Setting up the work environment outlined above can be handled easily by an EMACS-lisp script. Lisp can create the directory structure and then populate with template files that are renamed prior to copying into the destination directory. Lisp can write code directly into the R script. For example you can write code to set the working directory and set a prefix variable used to name files. All this can be attached to a function name that is launched when it is time to set up a new experiment.
To begin, choose a location on disk as I outline above. Starting with a top level directory that is the year helps to further categorize experiments. Create the “data” and “misc” subdirectories. You don’t need to create project directories as that will be managed by the lisp method. I will name the method “create-project”.

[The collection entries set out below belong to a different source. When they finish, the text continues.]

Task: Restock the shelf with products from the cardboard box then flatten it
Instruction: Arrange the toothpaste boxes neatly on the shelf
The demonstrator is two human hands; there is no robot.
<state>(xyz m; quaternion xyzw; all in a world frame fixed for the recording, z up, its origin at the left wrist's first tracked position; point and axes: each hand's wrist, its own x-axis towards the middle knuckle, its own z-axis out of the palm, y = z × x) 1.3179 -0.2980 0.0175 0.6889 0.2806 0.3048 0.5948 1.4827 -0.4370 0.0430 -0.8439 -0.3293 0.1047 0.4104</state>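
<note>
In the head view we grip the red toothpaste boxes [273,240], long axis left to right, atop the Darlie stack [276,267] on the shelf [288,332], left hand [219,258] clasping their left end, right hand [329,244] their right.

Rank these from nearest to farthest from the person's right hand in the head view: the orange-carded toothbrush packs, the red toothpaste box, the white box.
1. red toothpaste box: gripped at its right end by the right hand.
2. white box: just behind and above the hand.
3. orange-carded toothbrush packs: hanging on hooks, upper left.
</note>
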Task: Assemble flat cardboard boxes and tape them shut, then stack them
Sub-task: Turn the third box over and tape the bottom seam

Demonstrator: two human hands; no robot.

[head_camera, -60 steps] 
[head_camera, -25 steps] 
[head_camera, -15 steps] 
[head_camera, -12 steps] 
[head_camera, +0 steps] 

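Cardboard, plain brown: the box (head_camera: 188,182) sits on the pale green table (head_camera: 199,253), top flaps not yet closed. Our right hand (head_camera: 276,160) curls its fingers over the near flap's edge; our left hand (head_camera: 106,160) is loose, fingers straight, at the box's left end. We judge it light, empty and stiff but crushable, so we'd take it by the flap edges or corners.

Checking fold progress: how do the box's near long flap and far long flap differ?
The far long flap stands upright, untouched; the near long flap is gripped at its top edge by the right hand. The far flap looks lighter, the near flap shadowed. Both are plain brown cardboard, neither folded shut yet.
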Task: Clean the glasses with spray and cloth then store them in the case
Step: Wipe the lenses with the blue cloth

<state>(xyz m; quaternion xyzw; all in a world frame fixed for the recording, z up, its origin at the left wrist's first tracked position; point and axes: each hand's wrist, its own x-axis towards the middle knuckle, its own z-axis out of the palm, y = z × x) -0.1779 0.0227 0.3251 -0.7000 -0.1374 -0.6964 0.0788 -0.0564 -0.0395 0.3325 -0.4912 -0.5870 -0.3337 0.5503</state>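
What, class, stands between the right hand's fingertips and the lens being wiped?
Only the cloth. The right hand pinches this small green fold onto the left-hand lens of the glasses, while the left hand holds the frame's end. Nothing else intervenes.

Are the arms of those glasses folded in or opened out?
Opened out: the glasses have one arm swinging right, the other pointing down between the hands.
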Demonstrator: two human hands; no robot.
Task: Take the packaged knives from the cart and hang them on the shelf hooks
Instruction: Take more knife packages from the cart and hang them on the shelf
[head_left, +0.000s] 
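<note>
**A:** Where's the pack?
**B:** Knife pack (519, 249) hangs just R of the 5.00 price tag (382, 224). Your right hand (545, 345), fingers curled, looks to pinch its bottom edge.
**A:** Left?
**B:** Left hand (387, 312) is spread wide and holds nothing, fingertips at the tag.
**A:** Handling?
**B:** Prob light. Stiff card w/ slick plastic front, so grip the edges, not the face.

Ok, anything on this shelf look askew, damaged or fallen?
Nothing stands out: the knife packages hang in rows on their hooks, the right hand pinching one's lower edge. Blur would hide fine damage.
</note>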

1 | (defun create-project ( project exp script ) |
create-project is an interactive method and so must be identified as such with the interactive method call. The interactive method call MUST be the first statement in the create-project method. create-project takes 2 or 3 arguments for which the user will be prompted.
- Project name: an optional argument. Enter an existing project to have the experiment added to an existing project directory. Enter a novel project to have a new directory created under the “data” directory. Leave blank to have the experimental directory created unter the “misc” directory i.e. this experiment is not part of a project.
- experiment name: enter the experiment name using your personally established naming convention. For example I use my initials followed by the date followed by some desciptive text e.g. PL20150216pcr2. This entry will also be written to the R script to be used as a prefix for all created files.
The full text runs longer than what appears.